_Problem requirements_.
Extract only the lines from the start of the entries below to the line with "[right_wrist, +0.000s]", inclusive; omit every picture.

_Material shown_.
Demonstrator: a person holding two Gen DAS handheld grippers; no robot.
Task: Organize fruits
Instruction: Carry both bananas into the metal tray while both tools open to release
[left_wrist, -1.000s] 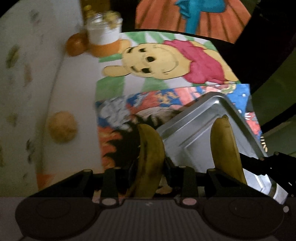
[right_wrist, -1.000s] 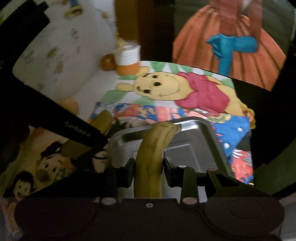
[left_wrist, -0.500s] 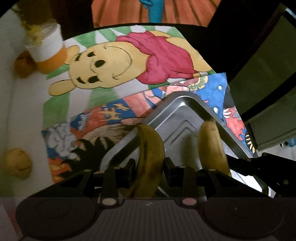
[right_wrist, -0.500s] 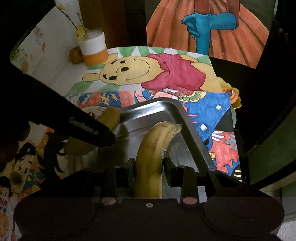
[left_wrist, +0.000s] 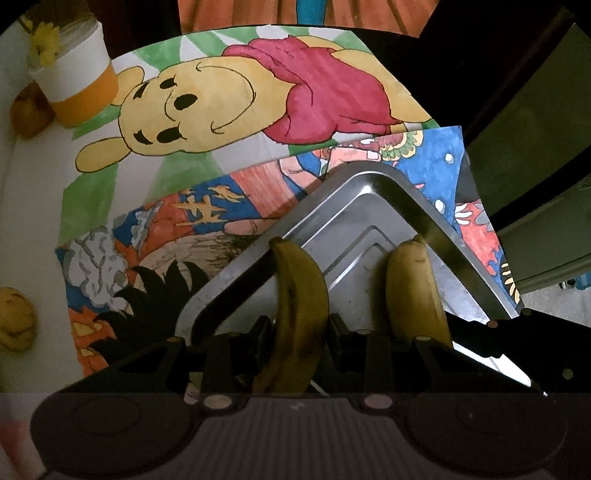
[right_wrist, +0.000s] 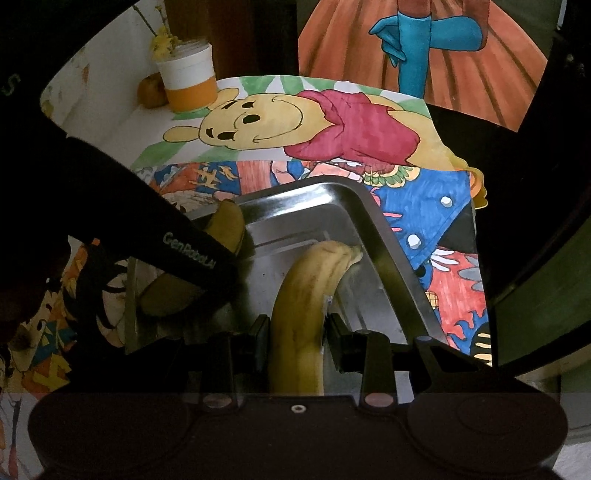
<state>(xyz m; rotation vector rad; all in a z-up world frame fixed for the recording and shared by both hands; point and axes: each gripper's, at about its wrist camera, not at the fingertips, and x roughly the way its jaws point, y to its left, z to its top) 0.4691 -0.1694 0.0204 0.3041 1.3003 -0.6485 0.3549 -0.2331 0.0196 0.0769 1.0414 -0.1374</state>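
Note:
My left gripper (left_wrist: 298, 328) is shut on a dark-spotted banana (left_wrist: 301, 295), held over the near left part of a steel tray (left_wrist: 369, 177). My right gripper (right_wrist: 298, 328) is shut on a paler banana (right_wrist: 306, 291) that curves up over the same tray (right_wrist: 354, 206), its tip near the right rim. In the left wrist view that second banana (left_wrist: 413, 280) stands to the right of mine. The right wrist view shows the left gripper's black body (right_wrist: 147, 221) crossing from the left with its banana (right_wrist: 229, 225) at the tray's left side.
The tray lies on coloured cartoon drawings (left_wrist: 229, 107). A white and orange cup (left_wrist: 81, 88) with yellow flowers stands at the back left, an orange fruit (left_wrist: 27, 114) beside it. Another yellowish fruit (left_wrist: 14, 317) lies on the white surface at the left edge.
Both grippers sank toward the tray with their bananas still gripped. The left one shifted right, from over the drawing to over the tray. The tray looks larger in both views.

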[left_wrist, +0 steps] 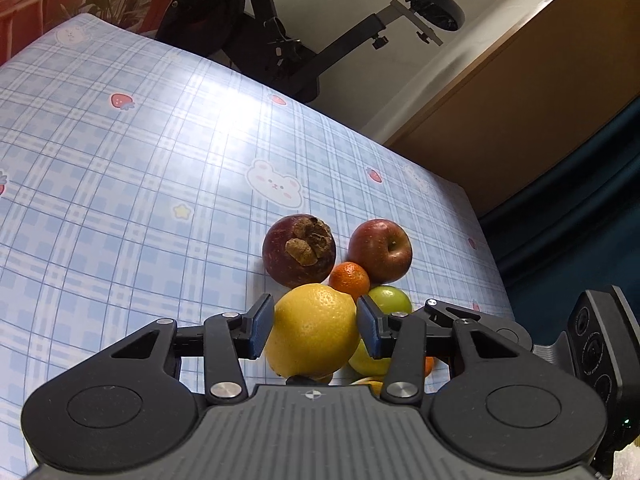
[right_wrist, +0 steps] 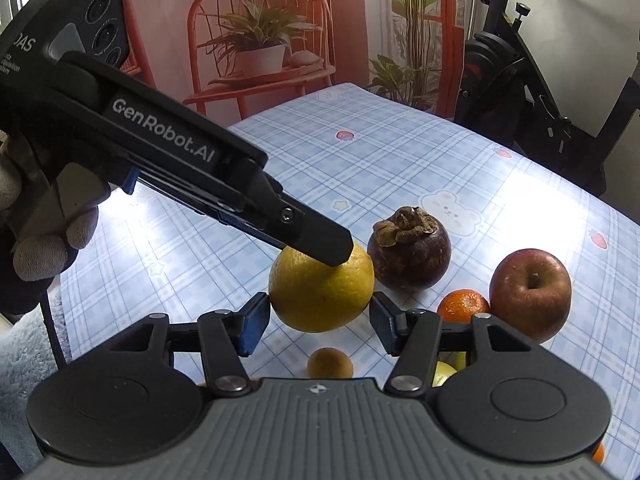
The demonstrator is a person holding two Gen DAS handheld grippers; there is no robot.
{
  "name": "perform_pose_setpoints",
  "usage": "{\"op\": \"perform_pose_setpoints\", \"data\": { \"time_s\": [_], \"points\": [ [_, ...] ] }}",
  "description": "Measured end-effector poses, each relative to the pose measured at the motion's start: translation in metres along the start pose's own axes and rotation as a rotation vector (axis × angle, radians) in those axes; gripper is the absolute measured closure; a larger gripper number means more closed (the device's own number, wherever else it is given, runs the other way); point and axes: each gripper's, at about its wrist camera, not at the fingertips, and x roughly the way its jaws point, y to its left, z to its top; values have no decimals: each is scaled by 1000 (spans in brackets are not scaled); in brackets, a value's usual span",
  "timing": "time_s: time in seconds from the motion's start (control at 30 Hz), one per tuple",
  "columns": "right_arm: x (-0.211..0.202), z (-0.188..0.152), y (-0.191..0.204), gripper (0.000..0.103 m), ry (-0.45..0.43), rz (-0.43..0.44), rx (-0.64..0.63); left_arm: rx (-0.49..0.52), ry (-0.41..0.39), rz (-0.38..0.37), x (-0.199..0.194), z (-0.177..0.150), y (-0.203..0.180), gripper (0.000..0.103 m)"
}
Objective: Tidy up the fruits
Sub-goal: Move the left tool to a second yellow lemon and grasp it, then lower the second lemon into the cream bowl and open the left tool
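Above the counter (left_wrist: 120,200) we see the lemon (left_wrist: 312,330) clamped between our left fingers (left_wrist: 259,326); our right fingers (right_wrist: 251,326) stand open on either side of it, not touching.

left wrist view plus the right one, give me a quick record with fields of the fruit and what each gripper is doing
surface: blue plaid tablecloth
held fruit: lemon
left gripper: jaws closed on the lemon's two sides
right gripper: jaws apart, lemon seen between them, no clear contact
beyond the lemon: mangosteen, red apple, mandarin
beside the mandarin: green fruit
nearest the right gripper: small brown fruit
sorting container: none in view
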Motion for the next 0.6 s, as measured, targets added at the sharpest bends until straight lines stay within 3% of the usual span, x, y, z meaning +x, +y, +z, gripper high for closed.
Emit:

_Task result_.
Demonstrator: a person holding two Gen DAS handheld grippers; no robot.
Task: Organize fruits
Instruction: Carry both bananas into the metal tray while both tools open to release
[left_wrist, -1.000s] 
[right_wrist, -1.000s] 
[left_wrist, -0.500s] 
[right_wrist, -0.500s] 
[left_wrist, +0.000s] 
[right_wrist, +0.000s] 

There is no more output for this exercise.